- **What the task asks**
Every line below needs to be transcribed without alteration, and no image may be carried over.
*** Opening of Listed entries ***
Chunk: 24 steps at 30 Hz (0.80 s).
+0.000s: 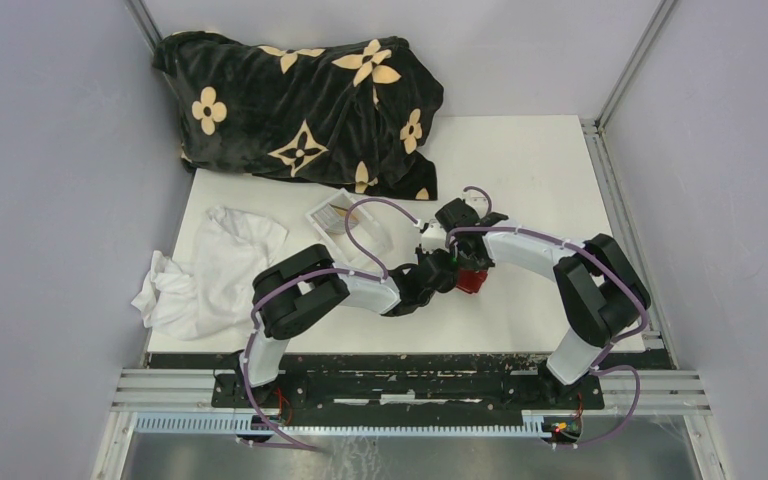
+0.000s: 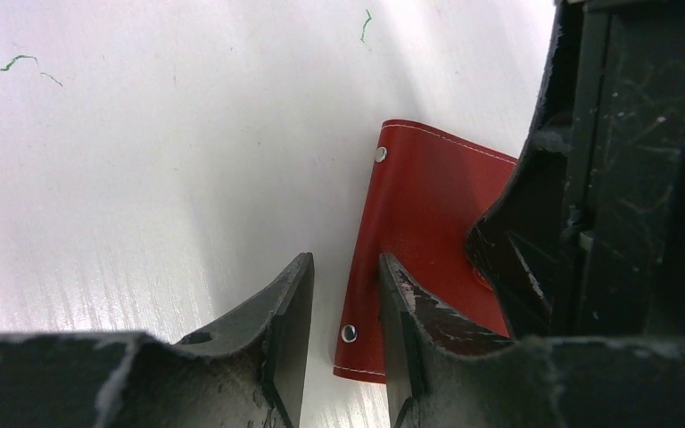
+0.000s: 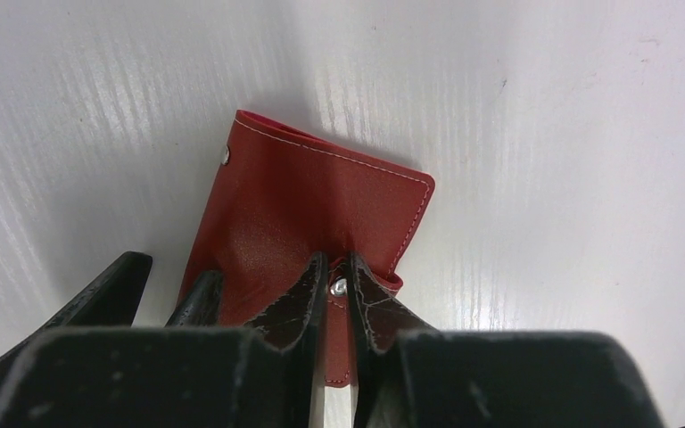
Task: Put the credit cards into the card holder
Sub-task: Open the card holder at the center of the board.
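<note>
right gripper (image 3: 338, 269) is clenched on the snap tab of the red card holder (image 3: 321, 205), which lies folded on the white table (image 3: 544, 134). left gripper (image 2: 345, 267) is slightly parted, straddling the holder's riveted edge. further out, a clear plastic box (image 1: 352, 228) holds something yellow-orange, too small to name.

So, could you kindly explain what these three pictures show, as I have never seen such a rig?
Two robot arms are bolted at the near edge of a white table. One picture looks down from above; the other two come from cameras on the wrists. On the table lie a black blanket with beige flowers, a crumpled white cloth, a clear plastic box and a small red leather-like wallet. The right gripper pinches the wallet's snap tab; the left gripper, slightly open, straddles its edge.
</note>
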Each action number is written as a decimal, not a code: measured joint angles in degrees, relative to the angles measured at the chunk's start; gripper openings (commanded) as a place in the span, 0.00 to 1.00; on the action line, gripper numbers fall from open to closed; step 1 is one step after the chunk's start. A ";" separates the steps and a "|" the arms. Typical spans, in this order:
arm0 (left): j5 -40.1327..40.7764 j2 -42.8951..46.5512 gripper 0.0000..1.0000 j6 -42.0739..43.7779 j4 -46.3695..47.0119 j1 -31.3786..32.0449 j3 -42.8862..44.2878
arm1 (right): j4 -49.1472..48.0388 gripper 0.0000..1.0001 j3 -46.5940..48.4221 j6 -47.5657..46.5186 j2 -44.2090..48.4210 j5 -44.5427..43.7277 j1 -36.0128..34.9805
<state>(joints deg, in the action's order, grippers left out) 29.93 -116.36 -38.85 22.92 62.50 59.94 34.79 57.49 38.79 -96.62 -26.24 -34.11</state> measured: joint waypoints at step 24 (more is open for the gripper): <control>0.00 -1.07 0.32 -0.87 1.75 0.79 0.11 | 0.17 0.01 -10.21 3.65 18.40 5.81 1.31</control>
<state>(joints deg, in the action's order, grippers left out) 29.93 -117.43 -39.72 24.67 63.29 60.05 34.96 47.29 42.44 -78.22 -20.43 -32.80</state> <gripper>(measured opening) 0.319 0.032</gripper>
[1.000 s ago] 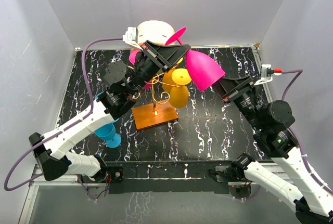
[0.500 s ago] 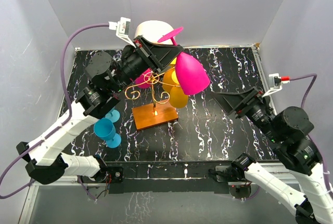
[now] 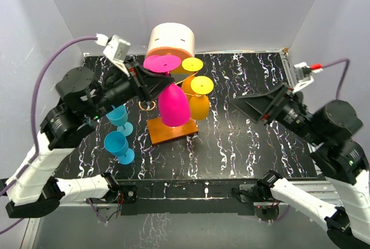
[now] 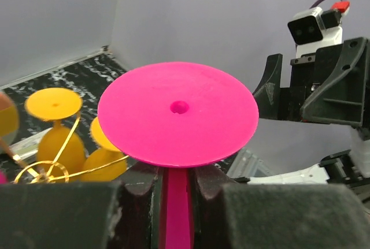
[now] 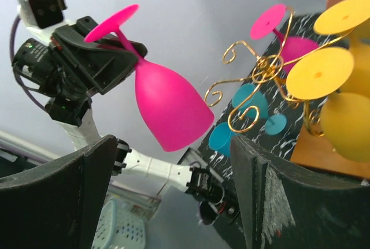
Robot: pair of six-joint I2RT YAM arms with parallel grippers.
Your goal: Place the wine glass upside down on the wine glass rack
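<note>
Table: black marbled top, beneath both pincers.
Cylinder: cream and orange, at the back, beyond the left pincer.
Wine glass rack: gold wire on an orange base, below and just right of the left pincer, well left of the right pincer.
Right pincer: spread wide, holding nothing.
Left pincer: clamped on the pink stem, just under the foot.
Wine glass: pink, foot up, bowl hanging mouth-down from the left pincer, over the rack's base.
Yellow glasses: inverted on the rack, right of the held glass.
Blue glasses: on the table, below the left pincer.
</note>
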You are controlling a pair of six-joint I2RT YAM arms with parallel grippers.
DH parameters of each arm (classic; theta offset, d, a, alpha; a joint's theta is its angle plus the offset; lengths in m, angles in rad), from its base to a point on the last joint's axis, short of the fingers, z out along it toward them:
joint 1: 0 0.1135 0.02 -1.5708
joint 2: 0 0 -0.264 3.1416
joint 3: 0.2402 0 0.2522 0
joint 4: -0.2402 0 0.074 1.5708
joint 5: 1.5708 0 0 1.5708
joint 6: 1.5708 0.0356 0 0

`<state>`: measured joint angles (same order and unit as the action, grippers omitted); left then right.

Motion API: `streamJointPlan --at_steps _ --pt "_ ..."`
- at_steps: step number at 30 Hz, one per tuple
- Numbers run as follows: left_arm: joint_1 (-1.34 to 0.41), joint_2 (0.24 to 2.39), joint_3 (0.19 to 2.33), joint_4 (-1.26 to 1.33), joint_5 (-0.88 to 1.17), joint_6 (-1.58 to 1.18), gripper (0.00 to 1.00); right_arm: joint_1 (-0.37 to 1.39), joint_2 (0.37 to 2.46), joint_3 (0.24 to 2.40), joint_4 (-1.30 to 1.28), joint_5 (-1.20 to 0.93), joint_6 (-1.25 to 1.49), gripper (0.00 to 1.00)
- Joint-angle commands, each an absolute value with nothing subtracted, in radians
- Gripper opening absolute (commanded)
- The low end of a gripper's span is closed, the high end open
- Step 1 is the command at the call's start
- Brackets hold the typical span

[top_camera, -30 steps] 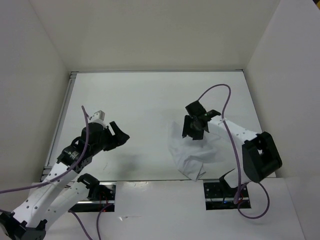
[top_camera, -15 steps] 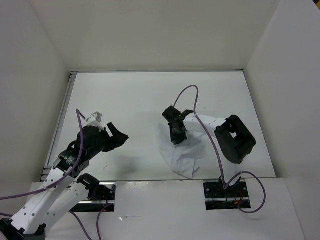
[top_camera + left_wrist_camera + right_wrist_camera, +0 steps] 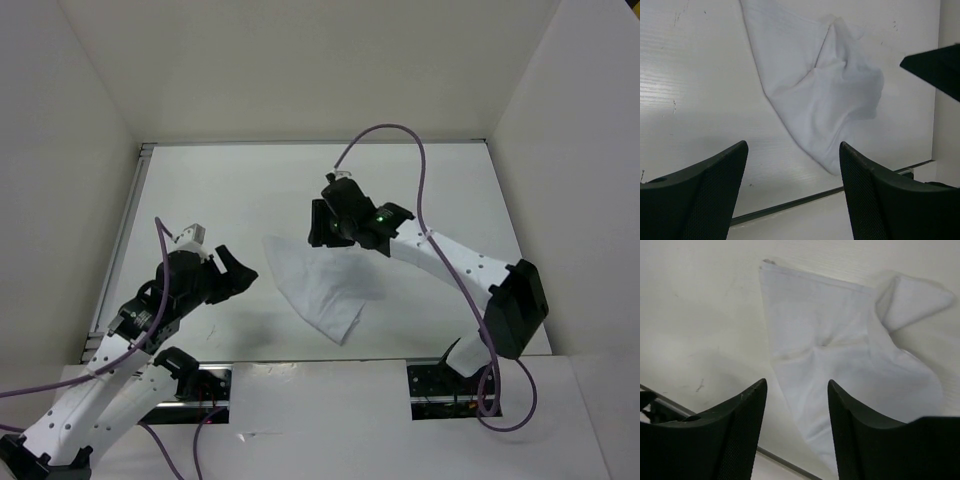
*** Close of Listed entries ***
- **Output**
Chunk: 24 steps at 30 Hz (0.80 s).
+0.000s: 
+0.000s: 
+0.000s: 
Task: Put the credit cards into the card holder
Sub-task: Open the card holder at the center of the board.
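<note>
right gripper (image 3: 338, 269) is clenched on the snap tab of the red card holder (image 3: 321, 205), which lies folded on the white table (image 3: 544, 134). left gripper (image 2: 345, 267) is slightly parted, straddling the holder's riveted edge. further out, a clear plastic box (image 1: 352, 228) holds something yellow-orange, too small to name.

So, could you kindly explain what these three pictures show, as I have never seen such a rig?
Two robot arms are bolted at the near edge of a white table. One picture looks down from above; the other two come from cameras on the wrists. On the table lie a black blanket with beige flowers, a crumpled white cloth, a clear plastic box and a small red leather-like wallet. The right gripper pinches the wallet's snap tab; the left gripper, slightly open, straddles its edge.
</note>
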Each action number is written as a decimal, not a code: measured joint angles in degrees, relative to the angles measured at the chunk's start; gripper openings (commanded) as a place in the span, 0.00 to 1.00; on the action line, gripper numbers fall from open to closed; step 1 is one step after the chunk's start. A ";" separates the steps and a "|" the arms. Typical spans, in this order:
arm0 (left): j5 -40.1327..40.7764 j2 -42.8951..46.5512 gripper 0.0000..1.0000 j6 -42.0739..43.7779 j4 -46.3695..47.0119 j1 -31.3786..32.0449 j3 -42.8862..44.2878
arm1 (right): j4 -49.1472..48.0388 gripper 0.0000..1.0001 j3 -46.5940..48.4221 j6 -47.5657..46.5186 j2 -44.2090..48.4210 j5 -44.5427..43.7277 j1 -36.0128..34.9805
<state>(joints deg, in the action's order, grippers left out) 29.93 -116.36 -38.85 22.92 62.50 59.94 34.79 57.49 38.79 -96.62 -26.24 -34.11</state> measured: joint waypoints at step 24 (more is open for the gripper): <control>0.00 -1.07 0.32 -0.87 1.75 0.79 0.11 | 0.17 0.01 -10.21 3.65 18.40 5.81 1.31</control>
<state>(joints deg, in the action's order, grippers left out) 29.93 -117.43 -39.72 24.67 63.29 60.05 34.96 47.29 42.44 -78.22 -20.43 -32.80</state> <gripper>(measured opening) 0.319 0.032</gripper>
[1.000 s ago] 
[0.500 s ago] 
[now] 
[now] 
[now] 
Robot: pair of six-joint I2RT YAM arms with parallel grippers.
Your goal: Place the wine glass upside down on the wine glass rack
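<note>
Table: black marbled top, beneath both pincers.
Cylinder: cream and orange, at the back, beyond the left pincer.
Wine glass rack: gold wire on an orange base, below and just right of the left pincer, well left of the right pincer.
Right pincer: spread wide, holding nothing.
Left pincer: clamped on the pink stem, just under the foot.
Wine glass: pink, foot up, bowl hanging mouth-down from the left pincer, over the rack's base.
Yellow glasses: inverted on the rack, right of the held glass.
Blue glasses: on the table, below the left pincer.
</note>
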You are controlling a pair of six-joint I2RT YAM arms with parallel grippers.
DH parameters of each arm (classic; theta offset, d, a, alpha; a joint's theta is its angle plus the offset; lengths in m, angles in rad), from its base to a point on the last joint's axis, short of the fingers, z out along it toward them:
joint 1: 0 0.1135 0.02 -1.5708
joint 2: 0 0 -0.264 3.1416
joint 3: 0.2402 0 0.2522 0
joint 4: -0.2402 0 0.074 1.5708
joint 5: 1.5708 0 0 1.5708
joint 6: 1.5708 0.0356 0 0

`<state>`: measured joint angles (same order and unit as the action, grippers omitted); left then right.

Motion API: `streamJointPlan --at_steps _ --pt "_ ..."`
- at_steps: step number at 30 Hz, one per tuple
- Numbers run as follows: left_arm: joint_1 (-1.34 to 0.41), joint_2 (0.24 to 2.39), joint_3 (0.19 to 2.33), joint_4 (-1.26 to 1.33), joint_5 (-0.88 to 1.17), joint_6 (-1.58 to 1.18), gripper (0.00 to 1.00); right_arm: joint_1 (-0.37 to 1.39), joint_2 (0.37 to 2.46), joint_3 (0.24 to 2.40), joint_4 (-1.30 to 1.28), joint_5 (-1.20 to 0.93), joint_6 (-1.25 to 1.49), gripper (0.00 to 1.00)
- Joint-angle commands, each an absolute value with nothing subtracted, in radians
- Gripper opening absolute (commanded)
- The low end of a gripper's span is closed, the high end open
- Step 1 is the command at the call's start
- Brackets hold the typical span

[top_camera, -30 steps] 
[top_camera, -15 steps] 
[top_camera + left_wrist_camera + right_wrist_camera, +0 steps] 

The output contains the complete answer to the exercise.